4. Il ne résulte pas de l’instruction que l’autorité administrative se serait prononcée expressément sur la demande de renouvellement de titre de séjour mentionnée au point 1 ni que le dossier de l’intéressé n’aurait pas été complet, alors au demeurant que celui-ci a obtenu la délivrance d’une attestation de prolongation d’instruction à compter du 9 décembre 2024. Par suite, cette demande doit être regardée comme ayant fait l’objet d’une décision implicite de rejet dans les conditions fixées par les dispositions mentionnées au point 3. Dans ces conditions, les conclusions présentées par M. B sur le fondement de l’article L. 521-2 du code de justice administrative sont en tout état de cause manifestement mal fondées.

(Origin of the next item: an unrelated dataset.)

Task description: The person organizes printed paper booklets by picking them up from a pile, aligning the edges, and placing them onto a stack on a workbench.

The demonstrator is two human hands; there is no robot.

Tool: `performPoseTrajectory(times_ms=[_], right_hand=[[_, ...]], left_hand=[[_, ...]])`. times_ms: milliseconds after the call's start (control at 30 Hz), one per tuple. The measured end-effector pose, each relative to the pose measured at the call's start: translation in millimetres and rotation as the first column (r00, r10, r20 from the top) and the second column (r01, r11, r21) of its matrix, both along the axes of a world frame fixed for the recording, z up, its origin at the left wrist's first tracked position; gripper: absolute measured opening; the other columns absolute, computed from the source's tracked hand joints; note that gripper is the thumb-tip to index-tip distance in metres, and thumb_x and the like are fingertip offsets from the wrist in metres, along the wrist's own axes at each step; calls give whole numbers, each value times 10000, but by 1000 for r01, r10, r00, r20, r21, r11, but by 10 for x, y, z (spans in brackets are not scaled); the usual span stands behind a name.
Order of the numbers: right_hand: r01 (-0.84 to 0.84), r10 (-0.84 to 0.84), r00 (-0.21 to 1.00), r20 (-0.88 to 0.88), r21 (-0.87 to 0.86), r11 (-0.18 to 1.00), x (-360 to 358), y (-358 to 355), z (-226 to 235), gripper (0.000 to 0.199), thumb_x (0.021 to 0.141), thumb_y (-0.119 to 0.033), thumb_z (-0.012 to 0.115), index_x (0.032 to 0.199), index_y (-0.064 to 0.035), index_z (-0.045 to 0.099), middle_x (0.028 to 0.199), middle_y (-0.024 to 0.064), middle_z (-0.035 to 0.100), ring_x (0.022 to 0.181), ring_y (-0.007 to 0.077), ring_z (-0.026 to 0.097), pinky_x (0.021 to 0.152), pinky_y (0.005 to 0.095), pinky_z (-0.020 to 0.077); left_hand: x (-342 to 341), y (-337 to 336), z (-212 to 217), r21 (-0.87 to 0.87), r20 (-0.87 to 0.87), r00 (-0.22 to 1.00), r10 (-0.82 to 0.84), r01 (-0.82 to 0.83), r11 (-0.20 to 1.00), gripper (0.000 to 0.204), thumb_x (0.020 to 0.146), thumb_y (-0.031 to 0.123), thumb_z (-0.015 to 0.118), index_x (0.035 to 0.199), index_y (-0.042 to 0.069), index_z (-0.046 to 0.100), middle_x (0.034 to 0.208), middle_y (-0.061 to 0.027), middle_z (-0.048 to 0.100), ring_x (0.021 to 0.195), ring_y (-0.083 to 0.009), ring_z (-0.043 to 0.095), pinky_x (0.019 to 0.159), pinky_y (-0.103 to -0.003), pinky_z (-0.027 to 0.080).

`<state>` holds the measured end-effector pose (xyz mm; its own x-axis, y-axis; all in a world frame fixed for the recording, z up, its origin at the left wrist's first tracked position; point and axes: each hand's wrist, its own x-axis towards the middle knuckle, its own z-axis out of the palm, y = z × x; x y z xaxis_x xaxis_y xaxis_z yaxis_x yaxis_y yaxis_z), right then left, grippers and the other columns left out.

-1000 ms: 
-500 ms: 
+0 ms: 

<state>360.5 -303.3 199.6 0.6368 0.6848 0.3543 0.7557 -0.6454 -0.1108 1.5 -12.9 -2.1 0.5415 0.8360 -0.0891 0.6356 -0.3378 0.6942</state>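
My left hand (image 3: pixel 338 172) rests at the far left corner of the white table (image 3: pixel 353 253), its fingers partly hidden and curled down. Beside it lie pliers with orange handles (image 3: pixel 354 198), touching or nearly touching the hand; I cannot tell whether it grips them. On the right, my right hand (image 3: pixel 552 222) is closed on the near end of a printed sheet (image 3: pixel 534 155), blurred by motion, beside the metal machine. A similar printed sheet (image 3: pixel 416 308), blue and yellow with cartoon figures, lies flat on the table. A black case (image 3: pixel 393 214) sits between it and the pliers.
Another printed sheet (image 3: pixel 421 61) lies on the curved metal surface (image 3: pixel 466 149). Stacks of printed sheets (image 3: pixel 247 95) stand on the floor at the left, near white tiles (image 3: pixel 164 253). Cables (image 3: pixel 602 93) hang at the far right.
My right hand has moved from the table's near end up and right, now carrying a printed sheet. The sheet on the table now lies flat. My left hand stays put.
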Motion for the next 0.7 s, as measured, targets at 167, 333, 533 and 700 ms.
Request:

5. S’il est loisible à M. B, s’il s’y croit fondé et recevable, de saisir le tribunal par d’autres voies procédurales plus adaptées, il résulte de tout ce qui précède que la requête doit être rejetée, en toutes ses conclusions, selon la procédure prévue par l’article L. 522-3 du code de justice administrative.
O R D O N N E :
Article 1er : La requête de M. B est rejetée.
Article 2 : La présente ordonnance sera notifiée à M. A B.
Copie en sera adressée au préfet de la Seine-Saint-Denis.
Fait à Montreuil, le 11 juin 2025.
Le juge des référés,
D. Charageat
La République mande et ordonne au ministre d’Etat, ministre de l’intérieur en ce qui le concerne ou à tous commissaires de justice à ce requis en ce qui concerne les voies de droit commun contre les parties privées, de pourvoir à l’exécution de la présente décision.